Bu saatlere dikkatle bakıyorsam aslında eski bir saatin yüzü suyu hürmetineydi. Kuzguncuk’ta yaşarken sık yaptığım gündüz gezintilerinden birinde, Doğancılar’ın ara sokaklarıdan inerken bir camiye rast gelmiştim. Celveti Tarikatı Şeyhi Aziz Mahmud Hüdai’nin külliyesiymiş burası. Şeyhin daha önceden bildiğim dizeleri vardı:
“Günler gelip geçmekteler
Kuşlar gibi uçmaktalar.”
Onun zamanı idrak ettiği yeri görmek için girdim içeri. Boğaza bakan dikdörtgen bir odada durdum. Oda hatırladığım kadarıyla tamamen boştu. Işık vardı elbette, yerde solmuş bir halı. Sol tarafta büyük, adam boyundan da büyük pandüllü bir saat vardı. Başka bir şey vardıysa da ben hatırlamıyorum. Tıpkı orada ne kadar durduğumu hatırlamadığım gibi. Etkiyelici olan, bütün bir ömrün o pandülün ritmine tabi olarak geçirilebileceği hissiydi. Sağaltıcı bir şey vardı, ama ben oraya ait değildim.

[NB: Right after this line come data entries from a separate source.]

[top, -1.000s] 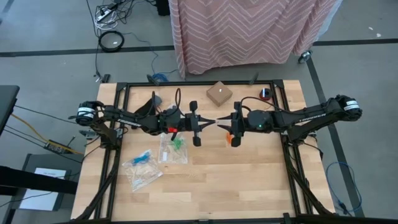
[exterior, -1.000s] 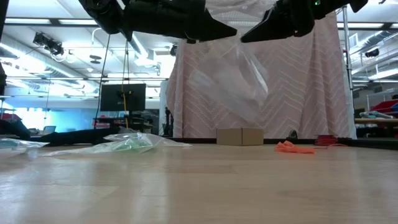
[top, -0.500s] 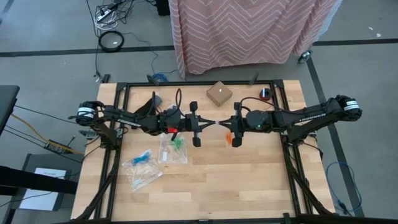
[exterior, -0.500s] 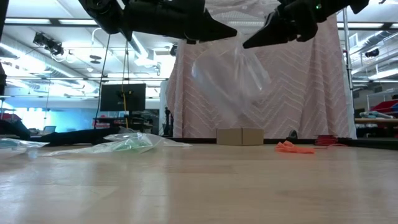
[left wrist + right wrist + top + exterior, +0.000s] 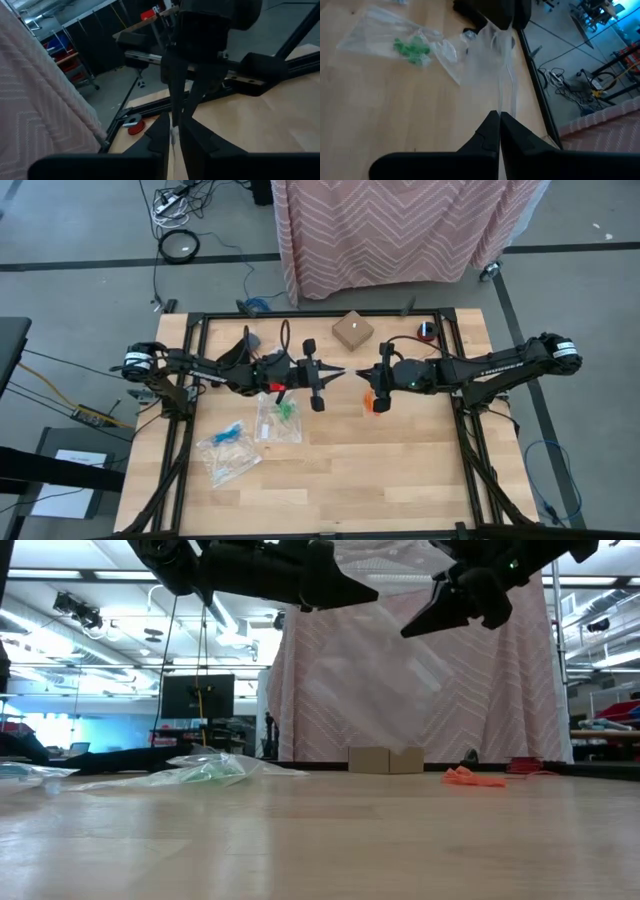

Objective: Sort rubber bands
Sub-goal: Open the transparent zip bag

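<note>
From above, the left gripper and the right gripper point at each other over the middle of the wooden table. Orange rubber bands lie under the right arm. Clear bags lie nearer the left side, one with green bands and one with blue bands.

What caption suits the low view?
Two raised dark grippers, left and right, stretch a clear plastic bag between them.

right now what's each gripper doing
left gripper: closed on the clear bag, mid-air.
right gripper: shut on the bag's other edge.
</note>
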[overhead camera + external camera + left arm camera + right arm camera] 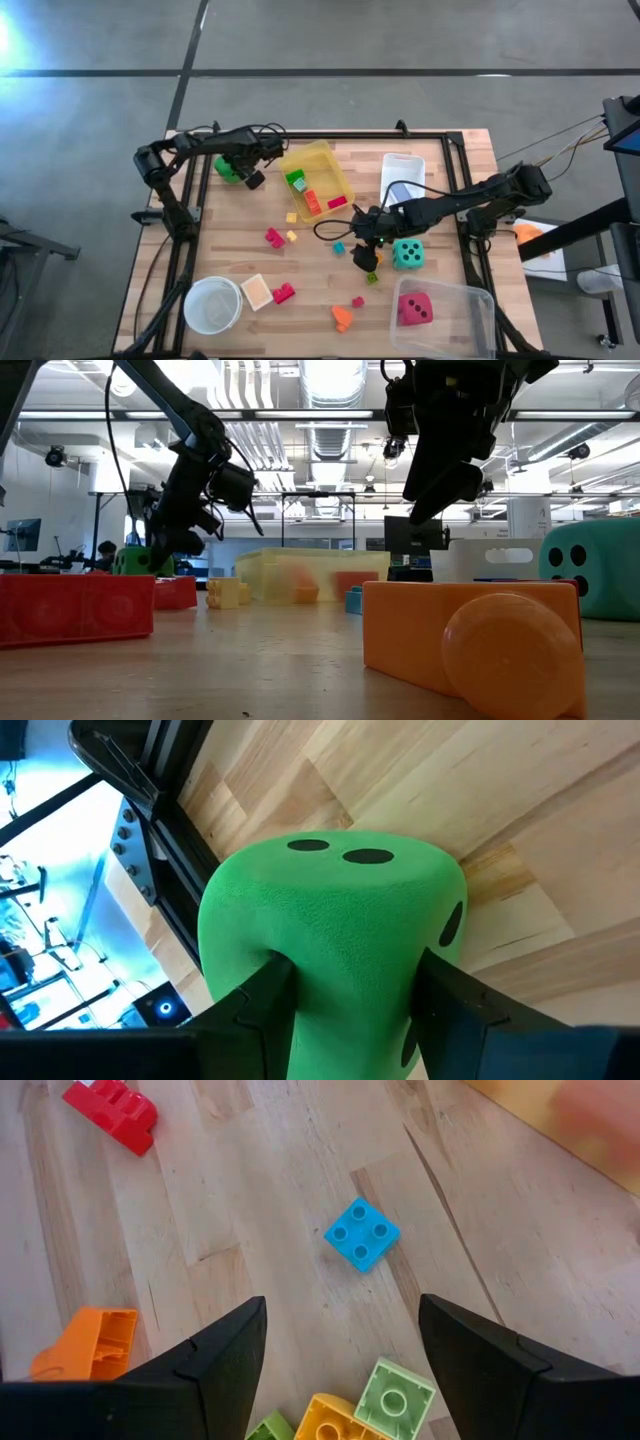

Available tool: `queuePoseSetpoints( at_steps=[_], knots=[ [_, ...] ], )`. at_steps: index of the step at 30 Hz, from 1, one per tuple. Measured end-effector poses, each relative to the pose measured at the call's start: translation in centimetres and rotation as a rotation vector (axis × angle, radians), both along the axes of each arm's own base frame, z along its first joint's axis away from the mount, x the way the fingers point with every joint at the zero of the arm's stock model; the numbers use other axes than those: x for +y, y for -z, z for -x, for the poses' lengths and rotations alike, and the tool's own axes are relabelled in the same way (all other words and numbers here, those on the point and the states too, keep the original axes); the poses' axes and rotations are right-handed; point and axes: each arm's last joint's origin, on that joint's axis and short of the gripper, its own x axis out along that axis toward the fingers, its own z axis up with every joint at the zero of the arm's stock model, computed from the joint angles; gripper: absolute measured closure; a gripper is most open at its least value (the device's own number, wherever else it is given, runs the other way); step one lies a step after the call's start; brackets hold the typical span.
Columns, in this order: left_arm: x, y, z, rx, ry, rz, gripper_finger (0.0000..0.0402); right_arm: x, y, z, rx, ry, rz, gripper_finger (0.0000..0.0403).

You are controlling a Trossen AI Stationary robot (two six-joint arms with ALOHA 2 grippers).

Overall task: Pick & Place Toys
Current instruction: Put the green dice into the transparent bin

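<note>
- Two arms on my screens. At far left, my left gripper [240, 168] pinches the soft green black-dotted die [330, 930] at the wooden table's [230, 250] corner; I'd squeeze evenly before lifting toward the translucent yellow plastic bin [335, 162].
- At right, my right gripper [368, 240] hovers with fingers spread, empty, above a small blue studded plastic block [361, 1233]; I'd centre it before descending.

Grey concrete floor [330, 35]; bright ceiling strip lights [330, 380].
</note>
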Motion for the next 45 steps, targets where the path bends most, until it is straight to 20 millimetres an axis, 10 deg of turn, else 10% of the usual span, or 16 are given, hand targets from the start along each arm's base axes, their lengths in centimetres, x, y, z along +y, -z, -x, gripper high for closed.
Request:
queuePoseSetpoints(
  at_steps=[27, 45],
  knots=[
    [-6.1, -6.8, -0.2, -0.262, 0.065, -0.086, 0.0364, 0.0, 0.0, 0.0, 0.000, 0.000, 0.000, 0.0148],
    [-10.5, -7.0, -1.9, -0.350, 0.128, 0.003, 0.0399, 0.0, 0.0, 0.0, 0.000, 0.000, 0.000, 0.0148]
  ],
)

Saat kullanmaktan hiç hazzetmem yoksa. Çocukken hediye edilen saatlerimin hepsini ya kaybettim ya da sattım. Büyüyünce de bir saat takmaya yanaşamadım hiçbir zaman. Dedemlerde, büyümemin bir bölümünü tamamladığım evde, Çek malı bir duvar saati vardı; hala duvarımda asılı. Eski zamanların gölgesi gibi.
Müzeden çıkınca bir süre daha amaçsızca dolaştık eski kentte. Sonra Urban Cafe’ye girdik. İçerisi aydınlık, sıcak ve insan kaynıyordu. Ağırlık gençlerdeydi ve çoğu bilgisayarlarını açmış koltuklara, hatta kanepelere yayılmış takılıyorlardı. Ama orta yaşlı ve düpedüz yaşlı insanlar da vardı Urban’da. 350-400 metrekarelik bir alan, çeşitli separasyonla ( kitaplık, kanepeler vs.) bölümlere ayrılmış, hem envai çeşit içecek, hem atıştırmalık yiyecekler var. Ucuz malzemelerle şık mekan yaratma çabası. Yeni zamanın alamet-i farikası bu. Ikea kardeşliğinin uzantısı gibi.
Fıçı Pilsner içerek başladık, o tükenince IPA’ya geçtik. Şerbetçi otunun iyice baskın olduğu acayip bir lezzet. Herkes gibi cep telefonlarımızla oynadık, tabletlerimize baktık. Çok bol malzemeli bir pizza paylaştık ve eve geldik. Yarın sabahtan yola çıkacağız ve biraz toparlanmak gerekiyor. Bit pazarından aldıklarımıza bakacağız daha, bulaşık makinesini yerleştirip çalıştıracağız, eşyaları toplayacağız. Bir de bakacağız ki saat on olmuş. Sonra kendi kendimize diyeceğiz ki yatakta kitap okurken uykuya dalmak gibisi yoktur.